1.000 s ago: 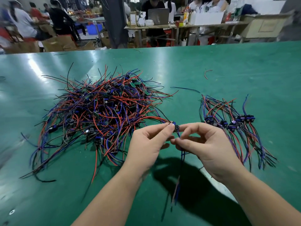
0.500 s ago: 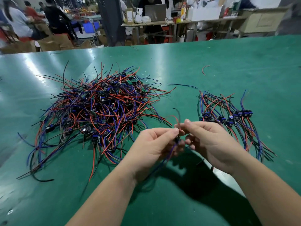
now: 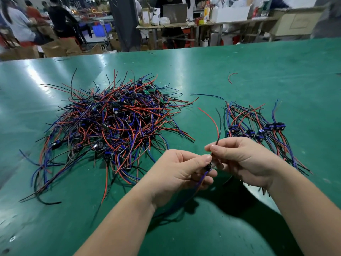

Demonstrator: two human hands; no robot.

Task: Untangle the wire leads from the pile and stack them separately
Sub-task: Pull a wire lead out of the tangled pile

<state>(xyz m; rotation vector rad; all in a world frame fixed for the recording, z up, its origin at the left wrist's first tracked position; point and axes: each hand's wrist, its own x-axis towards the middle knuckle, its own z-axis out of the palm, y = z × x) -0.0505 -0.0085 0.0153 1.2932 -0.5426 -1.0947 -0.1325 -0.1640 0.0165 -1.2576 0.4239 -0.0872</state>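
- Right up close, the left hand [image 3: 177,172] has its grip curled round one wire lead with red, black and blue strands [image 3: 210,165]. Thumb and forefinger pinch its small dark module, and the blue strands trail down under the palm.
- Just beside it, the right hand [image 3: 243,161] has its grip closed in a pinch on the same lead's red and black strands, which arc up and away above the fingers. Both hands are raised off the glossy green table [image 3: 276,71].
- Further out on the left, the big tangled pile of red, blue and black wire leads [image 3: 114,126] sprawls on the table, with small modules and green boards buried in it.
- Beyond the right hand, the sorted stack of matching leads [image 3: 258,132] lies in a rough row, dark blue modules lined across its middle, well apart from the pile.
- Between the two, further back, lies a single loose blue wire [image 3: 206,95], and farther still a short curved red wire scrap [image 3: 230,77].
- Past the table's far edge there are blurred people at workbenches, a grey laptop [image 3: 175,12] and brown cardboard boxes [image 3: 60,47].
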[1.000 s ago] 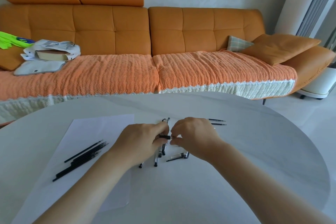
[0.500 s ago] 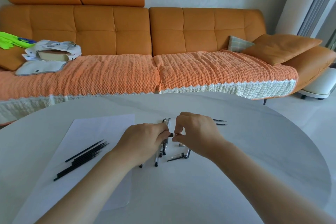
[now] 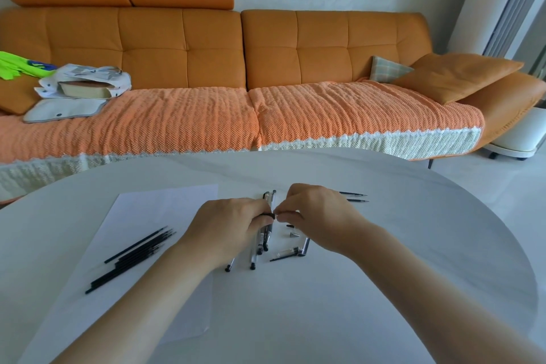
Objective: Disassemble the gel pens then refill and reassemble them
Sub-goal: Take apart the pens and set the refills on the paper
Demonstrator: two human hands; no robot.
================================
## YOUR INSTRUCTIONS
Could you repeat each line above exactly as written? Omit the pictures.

## SOLUTION TO THIS PROBLEM
1.000 s ago: 
0.500 s ago: 
now: 

Demonstrator: two human hands; no robot.

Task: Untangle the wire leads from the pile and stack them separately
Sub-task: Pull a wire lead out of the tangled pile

<state>(xyz m; rotation vector rad; all in a world frame fixed for the recording, z up, its origin at the left wrist's first tracked position; point and axes: each hand's wrist, its own x-axis towards the middle knuckle, its own z-axis out of the palm, y = z × x) -0.0505 -0.0085 0.0153 1.2932 -0.5426 -1.0947 -0.1325 -0.1640 0.0165 -1.2576 0.4239 -0.0872</state>
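- Right up close, the left hand [image 3: 177,172] has its grip curled round one wire lead with red, black and blue strands [image 3: 210,165]. Thumb and forefinger pinch its small dark module, and the blue strands trail down under the palm.
- Just beside it, the right hand [image 3: 243,161] has its grip closed in a pinch on the same lead's red and black strands, which arc up and away above the fingers. Both hands are raised off the glossy green table [image 3: 276,71].
- Further out on the left, the big tangled pile of red, blue and black wire leads [image 3: 114,126] sprawls on the table, with small modules and green boards buried in it.
- Beyond the right hand, the sorted stack of matching leads [image 3: 258,132] lies in a rough row, dark blue modules lined across its middle, well apart from the pile.
- Between the two, further back, lies a single loose blue wire [image 3: 206,95], and farther still a short curved red wire scrap [image 3: 230,77].
- Past the table's far edge there are blurred people at workbenches, a grey laptop [image 3: 175,12] and brown cardboard boxes [image 3: 60,47].
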[1.000 s ago] 
[0.500 s ago] 
[now] 
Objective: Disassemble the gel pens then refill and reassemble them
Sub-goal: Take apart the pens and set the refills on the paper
Demonstrator: two human hands; no robot.

Nothing further is required of this output.